Functional Requirements:

Recommend destinations based on user travel history, searches, and saved places
Surface accommodation and activity recommendations for a selected destination
Collaborative filtering: "travelers like you also visited..."
Trending destinations feed based on aggregate booking velocity
User can provide explicit feedback (interested/not interested) to refine recommendations
Recommendations update within 24 hours of significant new user activity

Non-Functional Requirements:

Recommendations API responds in under 200ms at the 95th percentile
Handle 100 million active users; each generating ~50 interaction events/month
Model retraining pipeline completes within 4 hours on daily data
Cold start: new users receive content-based recommendations within 3 interactions
Recommendation diversity: ensure results aren't excessively repetitive

Scale Estimation

100 million users × 50 interactions/month = 5 billion interaction events/month = 1,929 events/second. Recommendation API calls: assuming 20 recommendation page views/user/month = 2 billion API calls/month = 771 API calls/second average, 5,000/second peak. Model data size: user-item interaction matrix for 100M users × 10M destinations/properties is sparse (most users interact with <100 items); stored as sparse matrix in 50 GB. Precomputed recommendation vectors: 100 million users × 128 dimensions × 4 bytes = 51 GB, storable in memory across a Redis cluster.

High-Level Architecture

The recommendation engine operates on two timescales: offline batch (model training and candidate generation, runs nightly) and online serving (fetching and ranking pre-computed candidates, <200ms). A hybrid approach combines collaborative filtering ("users like you") with content-based filtering ("destinations matching your stated preferences") and contextual re-ranking (current season, trending, flight price signals).

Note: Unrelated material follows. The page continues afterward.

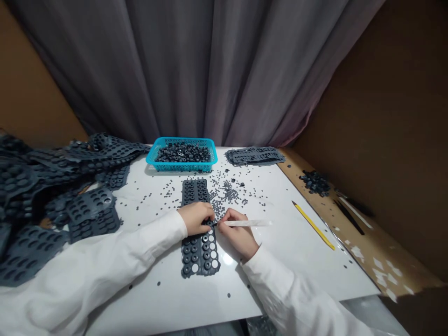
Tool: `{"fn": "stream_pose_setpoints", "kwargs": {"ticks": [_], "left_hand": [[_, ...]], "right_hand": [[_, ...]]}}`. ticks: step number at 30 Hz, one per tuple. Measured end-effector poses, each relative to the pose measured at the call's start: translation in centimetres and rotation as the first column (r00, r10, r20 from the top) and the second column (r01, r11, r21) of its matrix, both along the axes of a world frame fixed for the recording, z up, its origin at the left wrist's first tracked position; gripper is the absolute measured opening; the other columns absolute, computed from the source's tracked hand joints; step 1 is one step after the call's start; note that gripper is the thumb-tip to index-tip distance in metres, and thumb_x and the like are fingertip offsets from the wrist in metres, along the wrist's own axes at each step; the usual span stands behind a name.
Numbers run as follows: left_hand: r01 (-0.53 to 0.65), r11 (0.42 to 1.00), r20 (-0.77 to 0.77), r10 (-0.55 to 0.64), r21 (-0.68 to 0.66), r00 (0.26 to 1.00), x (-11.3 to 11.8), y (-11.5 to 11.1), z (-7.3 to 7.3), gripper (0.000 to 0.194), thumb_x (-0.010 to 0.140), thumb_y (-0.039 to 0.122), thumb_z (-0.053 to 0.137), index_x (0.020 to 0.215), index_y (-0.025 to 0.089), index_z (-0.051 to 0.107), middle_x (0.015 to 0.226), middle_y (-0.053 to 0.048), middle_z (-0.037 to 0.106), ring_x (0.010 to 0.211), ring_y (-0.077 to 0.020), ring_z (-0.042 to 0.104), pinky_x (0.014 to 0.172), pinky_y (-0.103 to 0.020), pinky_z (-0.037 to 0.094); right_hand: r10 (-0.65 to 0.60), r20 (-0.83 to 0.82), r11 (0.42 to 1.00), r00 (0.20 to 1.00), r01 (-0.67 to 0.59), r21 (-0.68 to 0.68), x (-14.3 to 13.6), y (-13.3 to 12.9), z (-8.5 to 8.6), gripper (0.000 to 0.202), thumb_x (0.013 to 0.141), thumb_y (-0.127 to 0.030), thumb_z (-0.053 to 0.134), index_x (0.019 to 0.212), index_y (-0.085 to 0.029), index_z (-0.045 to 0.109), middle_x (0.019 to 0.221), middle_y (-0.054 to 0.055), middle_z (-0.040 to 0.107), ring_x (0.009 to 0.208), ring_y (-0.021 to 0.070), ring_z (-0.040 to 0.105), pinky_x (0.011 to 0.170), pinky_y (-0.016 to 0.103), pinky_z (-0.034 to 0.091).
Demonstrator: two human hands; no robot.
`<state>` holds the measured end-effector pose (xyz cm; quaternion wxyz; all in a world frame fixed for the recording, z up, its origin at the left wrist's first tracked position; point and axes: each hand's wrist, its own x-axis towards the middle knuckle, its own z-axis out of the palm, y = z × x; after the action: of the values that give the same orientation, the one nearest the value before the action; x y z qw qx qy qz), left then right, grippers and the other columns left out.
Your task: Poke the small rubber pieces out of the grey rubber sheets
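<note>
A dark grey moulded rubber sheet [199, 256] lies lengthwise in front of me, with rows of round ring-shaped parts in it. White circles show in its right row and at one spot near its bottom. My left hand [197, 218] rests across the sheet's middle, its fingers bent and closed on the right edge. In a pinch, my right hand [240, 234] holds a slim white pen-like tool [248, 223]. Its dark tip points left and meets the sheet beside my left fingertips. The fingers hide the exact spot of contact.
A turquoise basket [182, 166] of small black parts stands at the back. More rubber sheets are heaped at left [87, 158], and a flat stack [255, 156] lies back right. Tiny dark discs [229, 191] litter the table. A yellow pencil [313, 225] and a black pile [315, 182] are right.
</note>
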<state>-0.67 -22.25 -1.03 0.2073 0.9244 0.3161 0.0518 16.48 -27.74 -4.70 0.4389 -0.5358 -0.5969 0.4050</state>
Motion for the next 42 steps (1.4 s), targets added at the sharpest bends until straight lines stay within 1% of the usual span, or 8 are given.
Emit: {"fn": "stream_pose_setpoints", "kwargs": {"ticks": [7, 12, 18, 22, 25, 30, 38, 42], "left_hand": [[0.122, 0.974, -0.262, -0.069, 0.192, 0.963, 1.4, -0.6, 0.1, 0.013, 0.08, 0.011, 0.05, 0.079, 0.014, 0.062, 0.08, -0.008, 0.061, 0.078, -0.0207, 0.06, 0.066, -0.028, 0.046], [-0.13, 0.987, 0.208, 0.147, -0.094, 0.967, -0.7, 0.1, -1.3, 0.01, 0.08, 0.02, 0.05, 0.075, 0.016, 0.058, 0.075, -0.003, 0.06, 0.069, -0.0148, 0.055, 0.065, -0.026, 0.043], [-0.196, 0.496, 0.373, 0.813, -0.846, 0.448, -2.8, 1.9, -1.0, 0.02, 0.071, 0.029, 0.052, 0.087, 0.017, 0.049, 0.071, 0.001, 0.053, 0.043, -0.0054, 0.033, 0.043, -0.019, 0.024], [-0.053, 0.296, 0.232, 0.837, -0.954, 0.496, -1.9, 2.4, -0.4, 0.025, 0.063, 0.021, 0.043, 0.087, 0.015, 0.051, 0.071, 0.0, 0.052, 0.044, -0.0056, 0.033, 0.043, -0.019, 0.024], [-0.194, 0.427, 0.21, 0.729, -0.883, 0.651, -0.9, 2.3, -0.5, 0.019, 0.067, 0.026, 0.043, 0.079, 0.015, 0.052, 0.068, 0.0, 0.051, 0.045, -0.007, 0.034, 0.043, -0.02, 0.025], [-0.095, 0.961, 0.128, 0.132, -0.26, 0.983, 0.3, 2.1, -0.4, 0.014, 0.064, 0.021, 0.062, 0.075, 0.013, 0.06, 0.068, -0.001, 0.053, 0.06, -0.0127, 0.048, 0.058, -0.024, 0.039], [0.106, 0.994, -0.016, -0.105, 0.037, 0.994, 0.7, 1.7, -1.2, 0.011, 0.078, 0.012, 0.049, 0.071, 0.015, 0.058, 0.08, -0.005, 0.058, 0.075, -0.0167, 0.056, 0.07, -0.026, 0.043], [-0.245, 0.929, 0.47, 0.353, -0.276, 0.809, -0.9, 1.6, -2.3, 0.01, 0.078, 0.024, 0.052, 0.075, 0.016, 0.056, 0.075, -0.004, 0.059, 0.065, -0.0138, 0.052, 0.06, -0.024, 0.041]], "right_hand": [[-0.005, 0.076, 0.998, 0.997, 0.0, 0.068, -0.1, 0.0, -0.1, 0.013, 0.065, -0.015, 0.055, 0.056, -0.019, 0.046, 0.049, -0.006, 0.047, 0.049, 0.0094, 0.041, 0.048, 0.02, 0.031], [-0.002, 0.083, 0.998, 0.997, -0.002, 0.055, -0.1, -0.2, 0.1, 0.012, 0.065, -0.014, 0.053, 0.056, -0.018, 0.047, 0.051, -0.005, 0.049, 0.05, 0.0098, 0.042, 0.049, 0.02, 0.031], [-0.019, -0.075, 1.0, 0.997, 0.017, -0.026, 0.0, 0.5, -0.1, 0.01, 0.067, -0.017, 0.055, 0.059, -0.019, 0.049, 0.052, -0.004, 0.054, 0.051, 0.0109, 0.046, 0.049, 0.021, 0.034], [-0.032, -0.1, 0.999, 0.994, 0.03, -0.021, 0.1, 1.0, -0.3, 0.011, 0.07, -0.02, 0.055, 0.062, -0.019, 0.048, 0.053, -0.004, 0.055, 0.051, 0.0117, 0.049, 0.051, 0.021, 0.036], [-0.031, -0.051, 0.999, 0.998, 0.03, -0.009, 0.0, 1.0, -0.3, 0.012, 0.07, -0.02, 0.055, 0.061, -0.019, 0.049, 0.053, -0.003, 0.055, 0.053, 0.0119, 0.049, 0.051, 0.021, 0.036], [-0.035, -0.014, 0.999, 0.999, 0.035, 0.007, -0.1, 1.0, -0.2, 0.013, 0.068, -0.02, 0.057, 0.059, -0.019, 0.049, 0.052, -0.004, 0.051, 0.051, 0.0109, 0.045, 0.05, 0.021, 0.034], [-0.039, 0.045, 0.998, 0.998, 0.037, 0.052, -0.1, 1.0, -0.4, 0.011, 0.066, -0.016, 0.054, 0.058, -0.019, 0.048, 0.052, -0.005, 0.049, 0.051, 0.0104, 0.042, 0.049, 0.021, 0.031], [-0.025, 0.049, 0.999, 0.998, 0.023, 0.049, 0.0, 0.9, -0.5, 0.012, 0.067, -0.016, 0.054, 0.058, -0.019, 0.047, 0.054, -0.004, 0.053, 0.052, 0.0112, 0.045, 0.05, 0.022, 0.032]]}}
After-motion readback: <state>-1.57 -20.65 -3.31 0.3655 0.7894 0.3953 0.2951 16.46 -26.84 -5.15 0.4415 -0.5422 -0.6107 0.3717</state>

The Offline Pipeline runs on Spark on EMR/Databricks. It reads the interaction log from S3 (clicks, saves, bookings, searches, explicit feedback), trains an Alternating Least Squares (ALS) collaborative filtering model producing 128-dimensional embeddings for users and items, and computes approximate nearest neighbors (ANN) using Faiss to generate top-500 candidate items per user. Candidates and user embeddings are written to Redis and a feature store (Feast or Tecton).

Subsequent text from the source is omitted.